The same point was made in his questionnaire reply by Lewis Murphy, Mayor of Tucson. While praising block grants and revenue sharing, he added this argument for keeping congressionally targeted categorical programs: "An entire community may not give a high priority to an identified and documented problem of great significance, because that problem may impact on only a small segment of the community not having high visibility. This reason should continue to be the specific purpose for categorical funding."
SENATOR JAVITS' OBJECTIONS
Liberal Republican Senator Jacob Javits of New York objects to the administration proposal for giving local authorities the option of picking up the tab for community action agencies or letting them die. These agencies now are federally funded organizations of the poor, local agents of Lyndon Johnson's War on Poverty. Sen. Javits notes that they have been in so many fights with city halls over the years that "it is not reasonable to expect that states and cities will come running to the assistance of their former antagonists if the federal lifeline is cut."

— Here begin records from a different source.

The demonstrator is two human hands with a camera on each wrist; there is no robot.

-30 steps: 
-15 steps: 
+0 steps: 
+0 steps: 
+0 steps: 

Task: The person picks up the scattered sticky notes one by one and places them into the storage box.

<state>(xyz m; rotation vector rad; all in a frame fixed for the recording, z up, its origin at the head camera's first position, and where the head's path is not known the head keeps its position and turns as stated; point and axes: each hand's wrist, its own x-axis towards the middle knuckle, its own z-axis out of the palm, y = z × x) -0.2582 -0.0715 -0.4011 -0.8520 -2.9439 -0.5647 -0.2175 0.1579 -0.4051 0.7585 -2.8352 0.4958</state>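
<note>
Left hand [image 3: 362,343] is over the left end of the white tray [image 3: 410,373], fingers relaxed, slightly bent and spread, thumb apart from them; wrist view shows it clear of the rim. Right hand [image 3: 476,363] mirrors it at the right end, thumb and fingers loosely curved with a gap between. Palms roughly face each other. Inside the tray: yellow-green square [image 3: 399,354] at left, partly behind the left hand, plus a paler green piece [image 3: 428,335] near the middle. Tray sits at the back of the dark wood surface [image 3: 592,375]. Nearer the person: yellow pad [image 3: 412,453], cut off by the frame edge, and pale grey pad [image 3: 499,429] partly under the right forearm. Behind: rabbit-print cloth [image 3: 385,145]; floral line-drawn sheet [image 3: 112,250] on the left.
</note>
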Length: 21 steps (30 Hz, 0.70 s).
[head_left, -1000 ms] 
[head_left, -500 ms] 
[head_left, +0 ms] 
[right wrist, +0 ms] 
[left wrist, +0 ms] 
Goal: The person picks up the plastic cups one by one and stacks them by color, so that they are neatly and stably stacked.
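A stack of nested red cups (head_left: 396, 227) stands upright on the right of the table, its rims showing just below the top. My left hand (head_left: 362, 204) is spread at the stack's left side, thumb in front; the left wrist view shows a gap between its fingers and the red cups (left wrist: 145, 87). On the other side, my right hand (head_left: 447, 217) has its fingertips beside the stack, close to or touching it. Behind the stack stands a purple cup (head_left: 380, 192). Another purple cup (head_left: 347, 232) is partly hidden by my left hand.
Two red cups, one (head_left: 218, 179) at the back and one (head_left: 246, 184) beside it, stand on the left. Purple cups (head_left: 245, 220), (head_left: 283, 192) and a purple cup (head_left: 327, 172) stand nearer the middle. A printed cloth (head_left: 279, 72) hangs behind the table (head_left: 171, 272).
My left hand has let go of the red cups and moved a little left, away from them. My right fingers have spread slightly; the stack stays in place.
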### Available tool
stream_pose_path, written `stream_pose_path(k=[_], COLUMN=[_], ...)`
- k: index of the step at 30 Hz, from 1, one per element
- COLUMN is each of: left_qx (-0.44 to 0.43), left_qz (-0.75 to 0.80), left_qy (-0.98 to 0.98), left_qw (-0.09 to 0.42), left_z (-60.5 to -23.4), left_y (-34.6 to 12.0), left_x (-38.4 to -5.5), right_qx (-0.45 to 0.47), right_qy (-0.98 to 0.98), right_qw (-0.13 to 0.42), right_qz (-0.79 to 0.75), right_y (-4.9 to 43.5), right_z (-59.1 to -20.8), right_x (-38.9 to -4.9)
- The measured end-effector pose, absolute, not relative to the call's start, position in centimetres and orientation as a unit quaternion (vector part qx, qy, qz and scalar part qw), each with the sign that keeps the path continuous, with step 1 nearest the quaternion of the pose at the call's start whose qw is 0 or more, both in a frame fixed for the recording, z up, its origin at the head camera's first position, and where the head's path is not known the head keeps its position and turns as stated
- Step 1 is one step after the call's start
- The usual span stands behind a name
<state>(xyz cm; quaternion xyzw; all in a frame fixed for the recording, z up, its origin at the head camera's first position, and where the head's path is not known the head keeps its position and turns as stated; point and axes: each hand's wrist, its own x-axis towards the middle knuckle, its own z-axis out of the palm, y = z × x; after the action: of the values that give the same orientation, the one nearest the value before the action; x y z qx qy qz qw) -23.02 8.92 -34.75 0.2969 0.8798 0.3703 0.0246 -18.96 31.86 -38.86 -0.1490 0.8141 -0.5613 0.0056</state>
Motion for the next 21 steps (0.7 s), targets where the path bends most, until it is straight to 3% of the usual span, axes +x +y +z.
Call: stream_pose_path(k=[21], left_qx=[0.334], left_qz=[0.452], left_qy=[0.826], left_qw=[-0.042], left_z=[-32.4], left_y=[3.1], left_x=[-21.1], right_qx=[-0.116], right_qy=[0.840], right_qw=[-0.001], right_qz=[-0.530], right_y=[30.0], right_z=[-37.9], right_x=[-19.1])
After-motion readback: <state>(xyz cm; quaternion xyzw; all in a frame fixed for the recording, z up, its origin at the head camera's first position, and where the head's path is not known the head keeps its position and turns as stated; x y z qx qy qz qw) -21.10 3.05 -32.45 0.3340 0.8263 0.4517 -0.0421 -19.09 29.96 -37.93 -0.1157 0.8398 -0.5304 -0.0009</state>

Now many people in and out of the administration think the War on Poverty itself is a mistaken failure, and that the disappearance of community action groups would be wise policy. And red tape and bureaucratic hassles surrounding other narrow-category federal programs of the '60s clearly have produced a local backlash that aids the President's drive to decentralize the decisions of government.
But it doubtless won't happen as fast and as completely as Mr. Nixon would like, regardless of the merit of his proposal. There will always be cities somewhere so starved for money that they're willing to swallow federal strings to get it. And there will always be that bill hopper in Congress, tempting lawmakers to solve the problem of anything from poverty to that unbuilt library in Prairie Dog, Nebraska.